Günün musiki zevkinde artık kompartman duvarları yıkılıyor; dünün musikisini kategorize etmek kolaydı çünkü toplum katmanları arasında da duvarlar vardı. Bugünün musikisini eskiden olduğu gibi saray, halk ve Batı musikisi diye üçe ayırmak mümkün değil: Pop, arabeskle içiçedir; arabesk, halk müziği ile dudak dudağa. Batı musikisi, inkılapçı zihniyetin millette ümmid ettiği feyzi nihayet göstererek günün musikisine altyapı sadedinde destek veriyorsa da Türkiye'de en mağdur müzik kategorisini teşkil ediyor. Aydın Doğan'ın bu sene, Batı tarzında müzik eğitimi veren konservatuara onbin küsür dolarlık büyük ödülü lâyık görmesi sebepsiz değil: Büyük burjuvazinin itibara, Batı müziğinin ise desteğe ihtiyacı var.
TRT'de arabesk çalınır mı çalınmaz mı münakaşası yanlış; arabeskin ebesi TRT'dir çünkü. Rahmetli Muzaffer Sarısözen'in "Yurttan Sesler" topluluğunda itibar ettiği icra tarzı kendi devrinde mühim hizmet gördü ama TRT, yurttan sesler kriterlerini yıllarca bağnazlıkla müdafaa etti. Biz bu günlere "bağlama takımı"ndan oniki bağlamanın ağız ağıza vererek mızrap tımbırtısı dinletmesinden illallah diyerek geldik. Memur zihniyetli, vasatî ses ve kabiliyete sahip şarkıcıların vasat icralarını dinleyip, "yok mudur kurtaracak baht"ı kara mâderini" diye feryat ederek büyüdük. TRT icrası, devlet icrası idi; arabesk ise toplumun yorumu olarak yükseldi; evvelâ beceriksiz, iptidai ve görgüsüzdü; sonradan kılığı kıyafeti düzeltti, mektebe gidip okullu oldu, cebi para gördü ve kendi dilini inşâ etti. Dün öyleydi ama bugün arabesk, devletin zerre"miskal burnunu sokamadığı yegâne nitelikli toplum ürünüdür. Devletin okullarında yıllardır müzik okutulur, herkes müzikten nefret eder; Ankara Konservatuarı mezunları devlet kapısından gayrı mahallerde nadiren iş bulabilirler. Müzikte devletin kapladığı alanda ot bitmez. Devlet meseleyi zamanında fark edemedi: Vaktiyle bugünün RTÜK Kanunu'na veya 312'ye benzer bir "antiterör kanunu" da plak piyasasında çıkarılıp arabeskçileri kaldırım kenarlarında sallandırsaydık böyle olmazdı tabii! TRT'de arabesk çalınsın mı münakaşaları beni zerre kadar ilgilendirmiyor; TRT o treni çoktan kaçırdı çünkü. Doktorun "hastaya eziyet etmeyin, iyi davranın canı ne isterse yesin" dediği hesap. Arabesk kendi iletişim kanallarını buldu; küçümsemeyelim, arabeskin ardında devletten maaş alan "ehl"i tel"e nisbetle muazzam bir endüstri var ve bu endüstri tamamen sivil ""ticari" de diyebilirdik ve hiç mahzuru olmazdı!" inisiyatifin eseri.

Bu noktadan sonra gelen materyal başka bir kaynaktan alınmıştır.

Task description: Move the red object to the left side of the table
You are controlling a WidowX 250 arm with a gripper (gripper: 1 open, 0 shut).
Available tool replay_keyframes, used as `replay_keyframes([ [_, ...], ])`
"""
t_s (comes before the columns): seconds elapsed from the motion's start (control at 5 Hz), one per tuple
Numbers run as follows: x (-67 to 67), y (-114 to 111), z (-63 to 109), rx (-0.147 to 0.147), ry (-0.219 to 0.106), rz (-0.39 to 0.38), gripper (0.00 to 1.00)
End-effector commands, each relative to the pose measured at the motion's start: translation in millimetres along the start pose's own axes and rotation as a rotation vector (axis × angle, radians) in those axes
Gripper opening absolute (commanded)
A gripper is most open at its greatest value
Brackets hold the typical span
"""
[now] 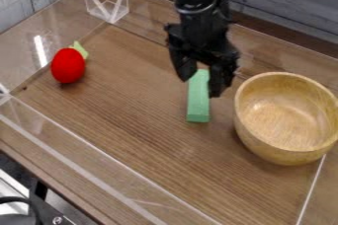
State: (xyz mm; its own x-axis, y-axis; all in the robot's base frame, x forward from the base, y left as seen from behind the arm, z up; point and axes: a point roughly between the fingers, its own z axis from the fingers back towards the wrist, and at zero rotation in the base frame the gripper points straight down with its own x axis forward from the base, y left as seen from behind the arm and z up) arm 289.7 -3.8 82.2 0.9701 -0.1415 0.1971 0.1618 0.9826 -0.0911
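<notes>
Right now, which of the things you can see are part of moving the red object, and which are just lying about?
Part of the job:
- red toy fruit
- table
- gripper

Just lying about:
- green block
- wooden bowl
</notes>
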Motion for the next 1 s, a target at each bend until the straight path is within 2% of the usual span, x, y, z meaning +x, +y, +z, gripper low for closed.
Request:
replay_keyframes([
  [0.0,8.4,22,6.0,0.014,-0.041,-0.036,1.00],
  [0.2,12.6,28,11.8,0.022,-0.046,-0.035,1.00],
  [0.4,20.8,12,19.6,0.036,-0.040,-0.020,0.00],
  [0.6,26.7,-4,21.5,0.030,-0.045,-0.038,1.00],
  [0.8,22.1,-13,27.5,0.035,-0.068,0.006,1.00],
])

Arkadaşlar, eskimiş paradigma plaklarını lütfen değiştiriniz; arabesk toplumun sesi ve eseri. Artık o "millî" bir varlık. Yakında Orhan Baba'nın tabiriyle "protest" bir nitelik kazandığında göreceksiniz gününüzü!
Ne yani Müslüm Gürses'i Hikmet Şimşek'ten daha çok tanıyor, dinliyor ve seviyorlar diye toplumu sıra dayağına mı çekeceksiniz?
Bu millet, arabeskte gösterdiği performansı, siyasette de tekrarladığı gün beyaz ihtilâldir; haberiniz olsun!